Le plus important est que nous disposerions d’un outil de projection de forces puissant, correspondant sensiblement au Modèle d'armée 2015 décrit dans la LPM 1997-2002 avec 60 000 hommes et 100 avions de combat déployables, 
second seulement de celui des Etats-Unis et sans leurs contraintes institutionnelles. Nous ne serions pas obsédés par l’idée de « peser dans une coalition » puisque nous n’aurions pas besoin de coalition. Nous ne serions pas condamnés à mener des guerres minuscules. Nous serions capables de vaincre des adversaires bien supérieurs en volume et en puissance aux 3 000 combattants que nous avons affrontés au Mali, nous aurions pu (avec moins d'intrusion politique) mieux assurer notre mission en Kapisa-Surobi, nous serions intervenus seuls en Libye s’il avait fallu (et non simplement représenter 20 % des frappes), nous aurions pu porter nous-mêmes nos troupes au Mali, nous aurions été capables si nous l'avions voulu de lancer une campagne de frappes sur la Syrie sans avoir à attendre une décision américaine, nous aurions été capables d'envoyer les effectifs suffisant en Centrafrique pour y assurer une vraie mission de stabilisation, nous ne représenterions pas enfin 3 % des frappes contre l'Etat islamique après avoir tant occupé l'espace diplomatique. Bref, nous serions encore une puissance indépendante et respectée, la 3e au lieu de la 8e en termes de budget de Défense, pour un effort finalement modeste voire même profitable économiquement.

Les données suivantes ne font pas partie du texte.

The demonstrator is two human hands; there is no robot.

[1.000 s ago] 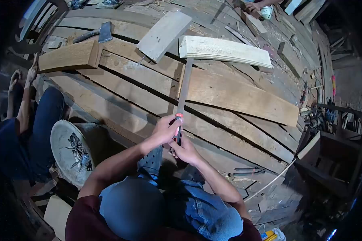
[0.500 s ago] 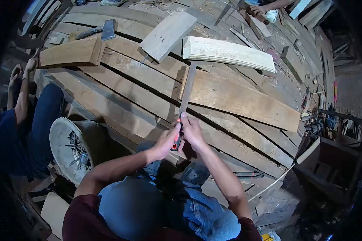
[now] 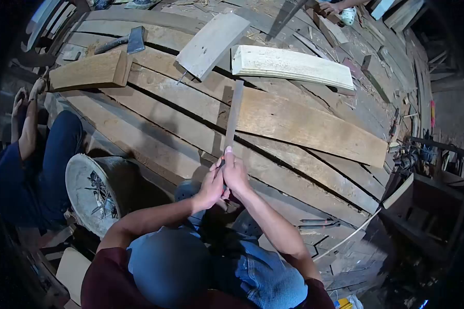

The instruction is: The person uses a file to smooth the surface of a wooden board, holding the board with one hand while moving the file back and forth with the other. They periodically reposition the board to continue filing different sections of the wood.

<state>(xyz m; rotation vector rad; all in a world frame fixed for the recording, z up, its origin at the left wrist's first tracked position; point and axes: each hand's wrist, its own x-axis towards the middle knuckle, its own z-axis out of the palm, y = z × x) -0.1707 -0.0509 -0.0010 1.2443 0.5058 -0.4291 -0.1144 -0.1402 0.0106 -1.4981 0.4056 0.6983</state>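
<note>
My left hand and my right hand are wrapped together round the handle of a flat file. Its long grey blade points away from me and lies along the left end of a brown wooden board. The right thumb is stretched along the base of the blade. Most of the handle is hidden by my fingers.
A whitish moulded block, a grey board, a brown block and a hatchet lie on the planks. At left stand a bucket of nails and a seated person. Another person's hand shows top right.
Both hands and the file have shifted slightly left, and the handle has turned, with less of its red showing. At the top, a saw-like blade has moved left.
</note>
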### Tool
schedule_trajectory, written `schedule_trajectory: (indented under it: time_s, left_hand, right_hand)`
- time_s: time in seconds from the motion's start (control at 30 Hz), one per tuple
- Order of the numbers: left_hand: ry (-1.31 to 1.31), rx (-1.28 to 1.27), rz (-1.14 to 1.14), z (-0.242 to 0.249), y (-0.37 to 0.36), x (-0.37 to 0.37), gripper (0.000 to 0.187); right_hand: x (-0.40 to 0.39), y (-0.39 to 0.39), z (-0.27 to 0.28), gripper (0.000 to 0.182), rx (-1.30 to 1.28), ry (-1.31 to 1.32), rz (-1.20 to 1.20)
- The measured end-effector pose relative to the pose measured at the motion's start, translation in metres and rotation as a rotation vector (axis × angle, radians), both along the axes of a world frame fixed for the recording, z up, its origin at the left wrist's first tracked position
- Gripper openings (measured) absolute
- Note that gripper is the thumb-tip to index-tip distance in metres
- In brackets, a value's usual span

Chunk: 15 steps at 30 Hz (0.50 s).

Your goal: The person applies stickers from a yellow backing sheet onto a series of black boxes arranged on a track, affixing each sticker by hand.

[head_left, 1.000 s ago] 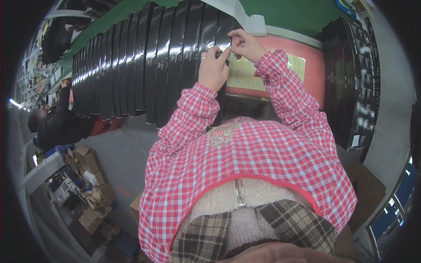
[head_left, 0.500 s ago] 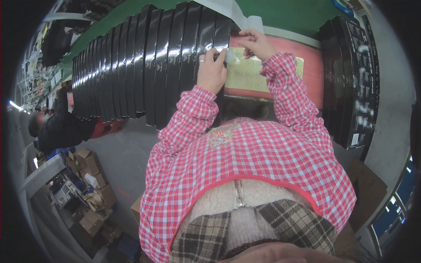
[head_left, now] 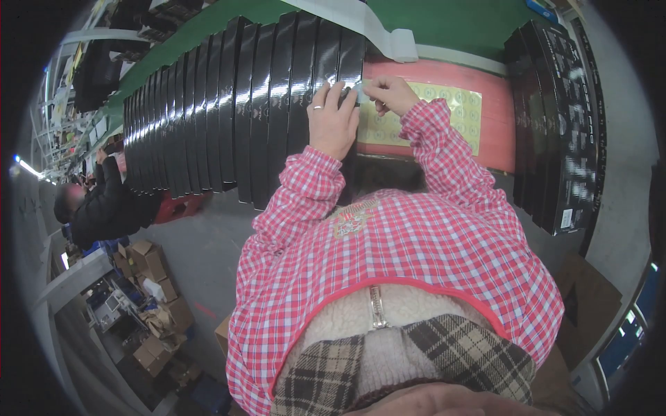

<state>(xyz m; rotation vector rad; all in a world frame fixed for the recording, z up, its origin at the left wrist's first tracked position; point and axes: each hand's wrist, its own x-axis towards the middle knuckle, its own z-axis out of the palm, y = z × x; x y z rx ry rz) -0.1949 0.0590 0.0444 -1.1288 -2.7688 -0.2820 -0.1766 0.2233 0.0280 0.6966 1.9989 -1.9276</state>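
My left hand (head_left: 333, 121), with a ring on one finger, lies on the end of a long row of glossy black boxes (head_left: 270, 104), its fingers spread. My right hand (head_left: 393, 94) is closed in a pinch close beside it. A small pale, see-through sticker (head_left: 361, 91) shows between my right fingertips and my left index finger; its far edge is hard to make out. Under my right hand lies a yellow sheet of round stickers (head_left: 451, 114), on a red surface (head_left: 494, 125).
Another stack of black boxes (head_left: 551, 132) stands at the right. A white paper strip (head_left: 395, 45) lies along the green tabletop (head_left: 451, 24). At the far left a person in dark clothing (head_left: 111, 208) bends near the row. Cardboard boxes (head_left: 149, 263) sit on the lower left.
My right hand has moved down and left toward my left hand, its fingers closing into a pinch. My left fingers have shifted slightly down and spread on the boxes.
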Motion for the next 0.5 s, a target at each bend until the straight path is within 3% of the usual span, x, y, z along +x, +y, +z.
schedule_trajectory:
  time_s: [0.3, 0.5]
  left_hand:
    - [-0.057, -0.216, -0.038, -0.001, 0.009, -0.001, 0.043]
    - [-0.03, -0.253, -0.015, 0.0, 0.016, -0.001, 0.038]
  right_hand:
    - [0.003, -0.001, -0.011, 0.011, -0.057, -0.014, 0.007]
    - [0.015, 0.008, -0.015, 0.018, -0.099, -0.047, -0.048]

Au lieu de cela, on préfère encore réduire les moyens de notre outil militaire, en réduisant ouvertement le budget de défense ou, plus discrètement, en mentant sur des recettes exceptionnelles qui ne viendront jamais. On sous-budgétise le coût anticipé des opérations extérieures et on prend ensuite une partie de la différence dans les investissements des armées. On aboutit ainsi à ce paradoxe que chaque opération, même réussie, réduit nos capacités et qu'à force de victoires, on tende à disparaître. Pour un coût équivalent à cette ponction, on préfère supprimer le jour de carence des fonctionnaires.

Il est temps de savoir si nous voulons toujours être une puissance. Si tel est le cas, il n'y a pas d'autre solution que de revenir sur la spirale de destruction des outils qui permettent de l'être. Dans le cas contraire, autant supprimer tout de suite notre armée avant que tout cela ne devienne définitivement ridicule.